Department of Thoracic Surgery, Fondazione IRCCS Istituto Nazionale dei Tumori, Milan, Italy.
Section of Radiology, Department of Medicine and Surgery (DiMeC), University Hospital of Parma, Parma, Italy.
PLoS One. 2023 May 16;18(5):e0285593. doi: 10.1371/journal.pone.0285593. eCollection 2023.
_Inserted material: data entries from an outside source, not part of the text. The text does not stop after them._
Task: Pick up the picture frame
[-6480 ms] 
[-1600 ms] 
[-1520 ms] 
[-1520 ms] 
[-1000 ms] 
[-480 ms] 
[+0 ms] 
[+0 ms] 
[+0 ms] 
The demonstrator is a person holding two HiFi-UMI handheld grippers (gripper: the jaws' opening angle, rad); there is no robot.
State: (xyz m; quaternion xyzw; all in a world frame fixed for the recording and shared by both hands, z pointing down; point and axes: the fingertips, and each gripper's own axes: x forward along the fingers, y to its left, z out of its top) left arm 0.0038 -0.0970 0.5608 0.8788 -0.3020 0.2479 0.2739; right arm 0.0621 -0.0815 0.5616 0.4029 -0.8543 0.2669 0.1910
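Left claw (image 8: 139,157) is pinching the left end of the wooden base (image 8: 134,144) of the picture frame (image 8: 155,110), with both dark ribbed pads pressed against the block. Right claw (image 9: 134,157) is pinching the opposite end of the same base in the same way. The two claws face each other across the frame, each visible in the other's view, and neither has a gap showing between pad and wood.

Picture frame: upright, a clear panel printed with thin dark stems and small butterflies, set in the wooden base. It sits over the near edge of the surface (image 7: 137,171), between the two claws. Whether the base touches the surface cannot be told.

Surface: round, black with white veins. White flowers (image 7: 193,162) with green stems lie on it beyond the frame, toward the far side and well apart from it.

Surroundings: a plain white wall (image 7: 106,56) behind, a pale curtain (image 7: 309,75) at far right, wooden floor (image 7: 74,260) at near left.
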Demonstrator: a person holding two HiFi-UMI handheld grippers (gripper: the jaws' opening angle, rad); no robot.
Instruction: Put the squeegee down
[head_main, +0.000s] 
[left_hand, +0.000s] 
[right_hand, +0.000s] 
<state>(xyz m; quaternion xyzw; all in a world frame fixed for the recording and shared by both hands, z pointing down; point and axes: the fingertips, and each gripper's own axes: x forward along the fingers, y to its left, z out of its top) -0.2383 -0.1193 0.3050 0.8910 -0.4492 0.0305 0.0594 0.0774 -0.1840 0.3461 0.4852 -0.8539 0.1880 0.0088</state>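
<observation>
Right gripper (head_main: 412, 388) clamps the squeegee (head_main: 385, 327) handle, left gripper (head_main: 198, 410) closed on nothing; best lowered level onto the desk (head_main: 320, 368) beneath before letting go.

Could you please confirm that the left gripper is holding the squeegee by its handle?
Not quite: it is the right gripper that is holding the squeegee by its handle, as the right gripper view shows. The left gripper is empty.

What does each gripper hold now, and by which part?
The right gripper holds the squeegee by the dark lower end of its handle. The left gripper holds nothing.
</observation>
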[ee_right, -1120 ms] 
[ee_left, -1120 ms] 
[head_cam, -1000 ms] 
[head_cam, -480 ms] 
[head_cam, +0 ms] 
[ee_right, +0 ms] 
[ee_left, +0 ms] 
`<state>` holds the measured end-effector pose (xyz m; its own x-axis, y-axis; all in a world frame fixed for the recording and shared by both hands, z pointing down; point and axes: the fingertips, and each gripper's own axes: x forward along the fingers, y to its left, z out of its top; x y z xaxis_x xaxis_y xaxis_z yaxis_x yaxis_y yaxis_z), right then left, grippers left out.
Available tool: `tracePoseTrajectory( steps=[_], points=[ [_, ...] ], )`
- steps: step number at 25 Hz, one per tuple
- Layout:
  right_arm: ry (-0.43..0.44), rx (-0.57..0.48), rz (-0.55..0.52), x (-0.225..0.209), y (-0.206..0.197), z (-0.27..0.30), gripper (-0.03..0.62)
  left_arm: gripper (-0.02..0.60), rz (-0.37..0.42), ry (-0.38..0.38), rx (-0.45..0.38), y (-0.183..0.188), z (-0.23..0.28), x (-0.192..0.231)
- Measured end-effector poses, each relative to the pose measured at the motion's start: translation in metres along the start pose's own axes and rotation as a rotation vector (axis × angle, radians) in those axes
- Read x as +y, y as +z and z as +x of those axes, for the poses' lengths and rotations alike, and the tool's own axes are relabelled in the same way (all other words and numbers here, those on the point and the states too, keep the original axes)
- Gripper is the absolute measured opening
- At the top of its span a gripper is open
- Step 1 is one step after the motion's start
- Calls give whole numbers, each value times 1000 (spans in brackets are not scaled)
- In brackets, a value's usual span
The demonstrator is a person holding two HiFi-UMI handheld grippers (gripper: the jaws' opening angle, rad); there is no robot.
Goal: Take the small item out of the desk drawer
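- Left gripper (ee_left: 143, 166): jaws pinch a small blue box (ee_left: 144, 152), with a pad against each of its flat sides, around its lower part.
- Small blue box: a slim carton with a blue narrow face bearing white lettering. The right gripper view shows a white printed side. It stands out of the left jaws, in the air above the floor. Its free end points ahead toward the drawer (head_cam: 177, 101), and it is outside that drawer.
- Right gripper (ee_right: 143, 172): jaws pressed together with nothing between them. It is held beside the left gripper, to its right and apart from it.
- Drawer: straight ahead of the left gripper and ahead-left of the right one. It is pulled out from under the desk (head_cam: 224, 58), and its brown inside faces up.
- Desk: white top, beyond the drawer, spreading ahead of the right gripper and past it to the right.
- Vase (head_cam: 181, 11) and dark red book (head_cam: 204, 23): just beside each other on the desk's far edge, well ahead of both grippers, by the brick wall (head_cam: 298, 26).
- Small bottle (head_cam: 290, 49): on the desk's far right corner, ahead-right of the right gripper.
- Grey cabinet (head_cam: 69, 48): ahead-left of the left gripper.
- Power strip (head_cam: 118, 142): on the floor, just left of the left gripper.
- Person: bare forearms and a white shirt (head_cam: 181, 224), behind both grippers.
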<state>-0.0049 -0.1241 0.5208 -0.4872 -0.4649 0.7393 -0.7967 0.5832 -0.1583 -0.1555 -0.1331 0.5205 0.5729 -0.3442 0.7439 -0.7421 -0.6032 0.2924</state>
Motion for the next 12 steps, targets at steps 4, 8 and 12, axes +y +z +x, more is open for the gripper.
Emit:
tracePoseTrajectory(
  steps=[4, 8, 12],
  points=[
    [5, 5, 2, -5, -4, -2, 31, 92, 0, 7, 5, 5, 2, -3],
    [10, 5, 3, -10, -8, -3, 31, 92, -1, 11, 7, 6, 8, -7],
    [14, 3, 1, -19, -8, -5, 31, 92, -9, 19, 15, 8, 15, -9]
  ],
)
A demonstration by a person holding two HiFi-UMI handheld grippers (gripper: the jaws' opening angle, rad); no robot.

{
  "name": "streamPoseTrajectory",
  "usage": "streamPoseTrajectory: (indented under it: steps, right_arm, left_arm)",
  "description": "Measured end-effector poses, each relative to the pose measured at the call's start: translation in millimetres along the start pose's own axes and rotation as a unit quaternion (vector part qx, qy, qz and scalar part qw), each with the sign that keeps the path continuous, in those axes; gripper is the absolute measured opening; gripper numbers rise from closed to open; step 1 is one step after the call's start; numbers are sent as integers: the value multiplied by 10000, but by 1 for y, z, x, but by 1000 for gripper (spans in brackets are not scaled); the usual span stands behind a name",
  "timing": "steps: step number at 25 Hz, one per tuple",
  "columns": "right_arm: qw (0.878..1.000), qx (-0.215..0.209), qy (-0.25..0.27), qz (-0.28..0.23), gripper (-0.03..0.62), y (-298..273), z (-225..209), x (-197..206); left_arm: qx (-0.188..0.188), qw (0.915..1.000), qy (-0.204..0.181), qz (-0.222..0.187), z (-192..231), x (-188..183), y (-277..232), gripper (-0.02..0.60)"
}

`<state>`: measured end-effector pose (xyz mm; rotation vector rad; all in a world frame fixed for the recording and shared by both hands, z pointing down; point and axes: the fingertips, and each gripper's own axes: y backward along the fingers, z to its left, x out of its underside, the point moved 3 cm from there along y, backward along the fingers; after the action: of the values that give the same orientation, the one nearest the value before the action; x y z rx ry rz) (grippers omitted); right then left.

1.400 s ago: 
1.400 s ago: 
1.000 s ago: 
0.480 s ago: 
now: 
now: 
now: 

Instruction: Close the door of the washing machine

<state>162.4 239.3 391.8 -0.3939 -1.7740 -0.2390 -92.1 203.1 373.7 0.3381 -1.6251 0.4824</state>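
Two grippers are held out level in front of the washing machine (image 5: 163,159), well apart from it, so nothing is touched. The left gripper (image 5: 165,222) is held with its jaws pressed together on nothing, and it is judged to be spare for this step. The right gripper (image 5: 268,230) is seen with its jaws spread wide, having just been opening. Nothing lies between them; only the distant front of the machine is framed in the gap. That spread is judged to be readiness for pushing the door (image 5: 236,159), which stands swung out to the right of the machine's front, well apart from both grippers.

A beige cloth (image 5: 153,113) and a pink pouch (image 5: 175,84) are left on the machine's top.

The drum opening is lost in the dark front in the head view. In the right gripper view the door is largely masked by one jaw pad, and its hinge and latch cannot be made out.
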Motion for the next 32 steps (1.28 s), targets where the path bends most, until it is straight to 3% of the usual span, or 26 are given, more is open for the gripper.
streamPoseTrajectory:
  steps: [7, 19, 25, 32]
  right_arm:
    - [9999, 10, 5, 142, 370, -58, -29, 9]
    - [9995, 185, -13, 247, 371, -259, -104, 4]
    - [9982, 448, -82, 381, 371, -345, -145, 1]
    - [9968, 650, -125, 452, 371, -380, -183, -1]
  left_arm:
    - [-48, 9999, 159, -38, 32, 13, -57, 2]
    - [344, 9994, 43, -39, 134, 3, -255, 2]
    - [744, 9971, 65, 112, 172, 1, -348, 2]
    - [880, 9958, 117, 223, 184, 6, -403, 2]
Coronary artery calcium (CAC) is a known risk factor for cardiovascular (CV) events and mortality but is not yet routinely evaluated in low-dose computed tomography (LDCT)-based lung cancer screening (LCS). The present analysis explored the capacity of a fully automated CAC scoring to predict 12-year mortality in the Multicentric Italian Lung Detection (MILD) LCS trial. The study included 2239 volunteers of the MILD trial who underwent a baseline LDCT from September 2005 to January 2011, with a median follow-up of 190 months. The CAC score was measured by a commercially available fully automated artificial intelligence (AI) software and stratified into five strata: 0, 1-10, 11-100, 101-400, and > 400. Twelve-year all-cause mortality was 8.5% (191/2239) overall, 3.2% with CAC = 0, 4.9% with CAC = 1-10, 8.0% with CAC = 11-100, 11.5% with CAC = 101-400, and 17% with CAC > 400. In Cox proportional hazards regression analysis, CAC > 400 was associated with a higher 12-year all-cause mortality both in a univariate model (hazard ratio, HR, 5.75 [95% confidence interval, CI, 2.08-15.92] compared to CAC = 0) and after adjustment for baseline confounders (HR, 3.80 [95%CI, 1.35-10.74] compared to CAC = 0). All-cause mortality significantly increased with increasing CAC (7% in CAC ≤ 400 vs. 17% in CAC > 400, Log-Rank p-value <0.001). Non-cancer at 12 years mortality was 3% (67/2239) overall, 0.8% with CAC = 0, 1.0% with CAC = 1-10, 2.9% with CAC = 11-100, 3.6% with CAC = 101-400, and 8.2% with CAC > 400 (Grey's test p < 0.001). In Fine and Gray's competing risk model, CAC > 400 predicted 12-year non-cancer mortality in a univariate model (sub-distribution hazard ratio, SHR, 10.62 [95% confidence interval, CI, 1.43-78.98] compared to CAC = 0), but the association was no longer significant after adjustment for baseline confounders. In conclusion, fully automated CAC scoring was effective in predicting all-cause mortality at 12 years in a LCS setting.
冠状动脉钙(CAC)是心血管(CV)事件和死亡率的已知危险因素,但在基于低剂量计算机断层扫描(LDCT)的肺癌筛查(LCS)中尚未常规评估。本分析探讨了完全自动化 CAC 评分在多中心意大利肺癌检测(MILD)LCS 试验中预测 12 年死亡率的能力。该研究纳入了 MILD 试验的 2239 名志愿者,他们在 2005 年 9 月至 2011 年 1 月期间进行了基线 LDCT,中位随访时间为 190 个月。CAC 评分通过市售的全自动人工智能(AI)软件进行测量,并分为五个层次:0、1-10、11-100、101-400 和 > 400。总的来说,12 年全因死亡率为 8.5%(2239 例中的 191 例),CAC = 0 的患者为 3.2%,CAC = 1-10 的患者为 4.9%,CAC = 11-100 的患者为 8.0%,CAC = 101-400 的患者为 11.5%,CAC > 400 的患者为 17%。在 Cox 比例风险回归分析中,与 CAC = 0 相比,CAC > 400 在单变量模型(风险比,HR,5.75 [95%置信区间,CI,2.08-15.92])和调整基线混杂因素后(HR,3.80 [95%CI,1.35-10.74])均与 12 年全因死亡率相关。随着 CAC 的增加,全因死亡率显著增加(CAC ≤ 400 为 7%,CAC > 400 为 17%,对数秩检验 p 值<0.001)。12 年非癌症死亡率为 3%(2239 例中的 67 例),CAC = 0 的患者为 0.8%,CAC = 1-10 的患者为 1.0%,CAC = 11-100 的患者为 2.9%,CAC = 101-400 的患者为 3.6%,CAC > 400 的患者为 8.2%(Grey 检验 p < 0.001)。在 Fine 和 Gray 的竞争风险模型中,与 CAC = 0 相比,CAC > 400 在单变量模型中预测 12 年非癌症死亡率(亚分布风险比,SHR,10.62 [95%CI,1.43-78.98]),但在调整基线混杂因素后,这种关联不再显著。总之,在 LCS 环境中,全自动 CAC 评分能有效预测 12 年全因死亡率。